De même l’évolution du rapport annuel de la DGA se caractérise par un document de plus en plus illustré de photographies et de moins en moins de données chiffrées (impossible par exemple de trouver les effectifs des centres d’essais).

On sait également que voilà bientôt quinze ans que la publication du fascicule budgétaire consacré à l’industrie d’armement et à la R&D a été suspendue, sans qu’on n’annonce nulle part la reprise de cette publication : l’hypothèse d’une discussion générale des crédits et missions de la défense ne serait crédible qu’appuyée sur une politique d’information détaillée, ce qui n’est pas le cas actuellement.

Les ratios contre la pensée

Cet « examen » général est annoncé comme permettant à la représentation nationale d’évaluer « l’efficacité » de la dépense publique. En réalité cette évaluation repose sur les fameux « indicateurs précis ».

On entre ici dans ce qui est sans doute la question principale de la LOLF : est-ce qu’il est possible de traduire les choix stratégiques de la Nation en ratios mathématiques ? La complexité du réel, particulièrement marquée en matière stratégique est-elle réductible à la quantification ? L’utilisation d’indicateurs de performance peut certainement être un complément utile.

De là à faire de ces indicateurs l’instrument global ultime d’évaluation de la politique de défense , il y a un fossé.

D’autant que la pertinence de ces indicateurs n’est pas toujours établie : pour ne prendre qu’un seul exemple, dans le programme 144 (« environnement et prospective de la politique de défense »), les six « actions » définies sont accompagnées de six « objectifs » (sans d’ailleurs que ces objectifs soient clairement reliés aux actions ...). l’objectif N°2 est « améliorer le niveau de sécurité des forces et du patrimoine industriel et économique lié à la défense (DPSD) ». le premier indicateur de cet objectif est « taux d’avis émis dans les délais prescrits » c’est-à-dire la capacité de la DPSD à émettre des avis d’habilitation dans un certain délai...

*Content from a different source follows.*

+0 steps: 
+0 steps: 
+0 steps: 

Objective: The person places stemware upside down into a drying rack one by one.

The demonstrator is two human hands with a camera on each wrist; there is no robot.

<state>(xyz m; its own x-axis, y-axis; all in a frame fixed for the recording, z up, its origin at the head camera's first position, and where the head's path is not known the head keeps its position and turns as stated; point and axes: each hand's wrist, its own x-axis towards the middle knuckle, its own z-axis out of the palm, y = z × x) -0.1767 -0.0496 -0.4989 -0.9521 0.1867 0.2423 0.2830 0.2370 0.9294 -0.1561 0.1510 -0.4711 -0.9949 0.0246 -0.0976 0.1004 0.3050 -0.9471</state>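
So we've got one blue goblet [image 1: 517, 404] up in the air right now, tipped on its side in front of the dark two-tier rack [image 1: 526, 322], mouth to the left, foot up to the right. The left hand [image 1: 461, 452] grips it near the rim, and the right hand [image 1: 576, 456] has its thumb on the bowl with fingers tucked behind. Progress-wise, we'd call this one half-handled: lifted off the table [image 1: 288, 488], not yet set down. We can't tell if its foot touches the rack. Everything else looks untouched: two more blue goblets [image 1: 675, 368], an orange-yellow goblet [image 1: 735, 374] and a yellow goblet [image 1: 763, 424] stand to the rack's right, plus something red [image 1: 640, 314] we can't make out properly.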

Quand on sait les controverses qui sont nées parfois de certaines décisions de la DPSD, il serait certainement plus intéressant d’analyser le contenu des réponses données par la DPSD que le temps mis à répondre .. La même critique pourrait être faite à bien des indicateurs du budget. En réalité, cette présentation ne fait que redécouvrir la vieille technique du PPBS (planning, programming, budgeting system) chère à Robert MacNamara, qui pensait ainsi rendre plus efficaces les troupes américaines au viet nam.

Ce faisant on court le risque de tomber dans l’illusion quantitative : il est bien difficile de penser que les choix stratégiques puissent être découpés et enfermés dans des ratios de ce genre : la conséquence la plus probable d’une telle démarche sera de repousser aux calendes grecques la discussion sur les choix fondamentaux. C’est le début d’un enfermement dans le mirage techniciste.

Si on ajoute que dans cette nouvelle présentation, la LOLF introduit une solution de continuité dans toutes les séries statistiques (qu’il s’agisse de l’évolution des crédits par armée, ou de la répartition traditionnelle titre III / titre V, ou des effectifs, etc),on voit que la lucidité sur l’avenir, nécessairement nourrie de la connaissance du passé, sera plus malaisée à établir.

L’assouplissement nécessaire de la gestion aurait pu être obtenu sans qu’on l’accompagne de telles transformations . L’avenir dira si la pensée stratégique française arrivera à échapper au danger du technicisme.